[What the task requires]
With the line containing "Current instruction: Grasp" as the start and the line containing "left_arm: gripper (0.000" as the end, transcribe that span of the entries below exactly, including both.

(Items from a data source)
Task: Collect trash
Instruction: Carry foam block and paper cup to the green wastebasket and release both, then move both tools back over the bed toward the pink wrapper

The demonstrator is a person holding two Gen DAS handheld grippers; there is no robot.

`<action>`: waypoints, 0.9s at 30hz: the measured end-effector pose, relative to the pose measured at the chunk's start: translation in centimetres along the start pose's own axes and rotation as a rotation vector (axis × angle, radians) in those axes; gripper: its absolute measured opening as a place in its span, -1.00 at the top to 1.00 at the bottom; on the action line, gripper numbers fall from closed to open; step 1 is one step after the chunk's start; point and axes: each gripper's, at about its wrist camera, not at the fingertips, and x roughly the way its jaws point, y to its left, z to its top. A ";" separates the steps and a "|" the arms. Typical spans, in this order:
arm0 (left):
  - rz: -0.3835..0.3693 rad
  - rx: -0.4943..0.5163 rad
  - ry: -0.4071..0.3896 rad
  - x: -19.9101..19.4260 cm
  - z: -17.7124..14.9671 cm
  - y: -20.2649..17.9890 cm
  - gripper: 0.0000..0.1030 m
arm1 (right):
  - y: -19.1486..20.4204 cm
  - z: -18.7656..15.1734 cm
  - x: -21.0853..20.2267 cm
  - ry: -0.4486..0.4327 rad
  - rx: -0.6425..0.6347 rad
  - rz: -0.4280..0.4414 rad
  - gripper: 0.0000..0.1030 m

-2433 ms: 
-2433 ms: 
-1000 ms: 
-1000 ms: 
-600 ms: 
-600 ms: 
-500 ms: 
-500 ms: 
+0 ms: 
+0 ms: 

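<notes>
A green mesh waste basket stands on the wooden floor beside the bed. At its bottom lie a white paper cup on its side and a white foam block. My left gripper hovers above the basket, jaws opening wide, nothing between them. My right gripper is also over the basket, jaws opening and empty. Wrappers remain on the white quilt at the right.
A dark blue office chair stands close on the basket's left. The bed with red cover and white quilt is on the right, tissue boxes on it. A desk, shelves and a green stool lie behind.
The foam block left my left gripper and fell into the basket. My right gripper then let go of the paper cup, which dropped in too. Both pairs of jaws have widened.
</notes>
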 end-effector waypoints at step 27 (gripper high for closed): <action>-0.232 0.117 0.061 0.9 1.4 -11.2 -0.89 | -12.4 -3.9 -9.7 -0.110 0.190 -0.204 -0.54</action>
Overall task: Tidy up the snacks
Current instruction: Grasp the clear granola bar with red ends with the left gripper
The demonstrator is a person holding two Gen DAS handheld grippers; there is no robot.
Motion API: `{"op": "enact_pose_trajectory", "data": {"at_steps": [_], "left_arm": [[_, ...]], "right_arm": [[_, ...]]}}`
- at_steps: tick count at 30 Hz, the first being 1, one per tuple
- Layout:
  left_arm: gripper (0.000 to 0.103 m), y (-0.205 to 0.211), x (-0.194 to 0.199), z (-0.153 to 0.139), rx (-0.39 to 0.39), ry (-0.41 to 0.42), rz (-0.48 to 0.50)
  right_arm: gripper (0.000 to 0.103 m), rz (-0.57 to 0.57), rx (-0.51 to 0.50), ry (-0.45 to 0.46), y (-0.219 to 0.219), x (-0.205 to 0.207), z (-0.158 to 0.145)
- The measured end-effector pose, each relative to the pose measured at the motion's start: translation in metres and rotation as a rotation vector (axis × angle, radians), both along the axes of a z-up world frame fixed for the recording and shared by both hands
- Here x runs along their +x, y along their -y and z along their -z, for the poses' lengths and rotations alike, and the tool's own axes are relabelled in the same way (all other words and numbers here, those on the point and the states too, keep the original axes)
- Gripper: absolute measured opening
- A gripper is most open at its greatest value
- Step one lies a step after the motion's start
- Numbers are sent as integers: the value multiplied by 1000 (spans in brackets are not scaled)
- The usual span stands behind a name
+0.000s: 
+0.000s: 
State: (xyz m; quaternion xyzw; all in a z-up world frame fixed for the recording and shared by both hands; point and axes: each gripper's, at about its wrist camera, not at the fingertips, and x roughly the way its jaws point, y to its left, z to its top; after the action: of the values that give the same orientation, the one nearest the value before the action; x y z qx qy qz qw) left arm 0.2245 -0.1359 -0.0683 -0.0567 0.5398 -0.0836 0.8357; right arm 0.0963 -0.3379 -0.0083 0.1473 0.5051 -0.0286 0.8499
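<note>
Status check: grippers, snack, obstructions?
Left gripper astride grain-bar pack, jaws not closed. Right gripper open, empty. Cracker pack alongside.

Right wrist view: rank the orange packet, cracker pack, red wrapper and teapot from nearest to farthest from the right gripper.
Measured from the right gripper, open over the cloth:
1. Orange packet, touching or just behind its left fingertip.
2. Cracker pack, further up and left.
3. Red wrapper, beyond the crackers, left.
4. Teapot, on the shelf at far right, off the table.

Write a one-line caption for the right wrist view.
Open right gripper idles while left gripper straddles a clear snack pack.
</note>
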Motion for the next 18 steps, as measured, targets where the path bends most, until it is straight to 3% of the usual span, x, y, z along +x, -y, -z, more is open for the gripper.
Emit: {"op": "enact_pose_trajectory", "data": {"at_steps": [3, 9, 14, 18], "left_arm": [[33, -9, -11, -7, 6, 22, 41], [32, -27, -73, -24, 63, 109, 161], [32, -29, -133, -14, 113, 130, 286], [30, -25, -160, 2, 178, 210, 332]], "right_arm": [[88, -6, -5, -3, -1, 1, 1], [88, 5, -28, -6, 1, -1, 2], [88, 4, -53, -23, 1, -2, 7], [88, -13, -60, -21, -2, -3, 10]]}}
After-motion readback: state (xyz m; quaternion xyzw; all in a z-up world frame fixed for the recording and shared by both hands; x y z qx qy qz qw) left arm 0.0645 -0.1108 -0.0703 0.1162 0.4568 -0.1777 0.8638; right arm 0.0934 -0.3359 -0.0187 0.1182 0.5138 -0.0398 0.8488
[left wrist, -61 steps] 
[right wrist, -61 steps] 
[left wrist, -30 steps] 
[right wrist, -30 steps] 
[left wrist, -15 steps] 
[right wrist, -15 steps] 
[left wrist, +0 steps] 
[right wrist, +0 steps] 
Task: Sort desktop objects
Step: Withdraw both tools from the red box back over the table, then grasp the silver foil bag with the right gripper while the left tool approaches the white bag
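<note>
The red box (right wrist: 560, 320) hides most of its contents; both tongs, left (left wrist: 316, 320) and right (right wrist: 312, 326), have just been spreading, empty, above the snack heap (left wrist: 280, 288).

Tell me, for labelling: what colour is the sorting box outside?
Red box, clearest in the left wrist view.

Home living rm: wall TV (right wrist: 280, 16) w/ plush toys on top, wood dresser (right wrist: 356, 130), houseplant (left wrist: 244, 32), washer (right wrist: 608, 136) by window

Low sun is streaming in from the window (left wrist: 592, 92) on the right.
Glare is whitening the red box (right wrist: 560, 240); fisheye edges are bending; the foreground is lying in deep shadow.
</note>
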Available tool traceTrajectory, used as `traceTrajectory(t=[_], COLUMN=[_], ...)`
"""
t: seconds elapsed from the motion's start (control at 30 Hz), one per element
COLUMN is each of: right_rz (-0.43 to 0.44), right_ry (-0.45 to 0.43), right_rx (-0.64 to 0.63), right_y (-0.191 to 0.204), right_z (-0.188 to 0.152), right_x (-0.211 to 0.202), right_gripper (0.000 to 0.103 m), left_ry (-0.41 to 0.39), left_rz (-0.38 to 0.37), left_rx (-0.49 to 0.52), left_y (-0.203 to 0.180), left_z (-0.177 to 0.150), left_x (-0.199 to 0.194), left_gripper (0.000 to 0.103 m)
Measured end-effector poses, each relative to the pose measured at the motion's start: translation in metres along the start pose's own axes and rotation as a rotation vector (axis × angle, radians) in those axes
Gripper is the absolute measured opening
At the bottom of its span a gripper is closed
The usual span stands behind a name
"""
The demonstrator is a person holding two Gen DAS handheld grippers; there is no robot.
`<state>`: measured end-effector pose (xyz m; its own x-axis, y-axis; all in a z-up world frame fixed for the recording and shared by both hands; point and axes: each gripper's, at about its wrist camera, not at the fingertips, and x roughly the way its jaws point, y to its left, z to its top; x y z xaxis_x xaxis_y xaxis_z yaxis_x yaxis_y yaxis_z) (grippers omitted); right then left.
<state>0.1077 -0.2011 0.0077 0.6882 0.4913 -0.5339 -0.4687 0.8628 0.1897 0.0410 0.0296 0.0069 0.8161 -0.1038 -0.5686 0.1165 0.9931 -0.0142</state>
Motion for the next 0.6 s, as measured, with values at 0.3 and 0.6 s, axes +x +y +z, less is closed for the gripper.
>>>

[Solution for this problem]
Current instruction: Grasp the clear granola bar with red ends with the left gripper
The demonstrator is a person holding two Gen DAS handheld grippers; there is no robot.
Motion API: `{"op": "enact_pose_trajectory", "data": {"at_steps": [_], "left_arm": [[_, ...]], "right_arm": [[_, ...]]}}`
- at_steps: tick count at 30 Hz, the first being 1, one per tuple
- Layout:
  left_arm: gripper (0.000 to 0.103 m), y (-0.205 to 0.211), x (-0.194 to 0.199), z (-0.153 to 0.139), rx (-0.39 to 0.39), ry (-0.41 to 0.42), rz (-0.48 to 0.50)

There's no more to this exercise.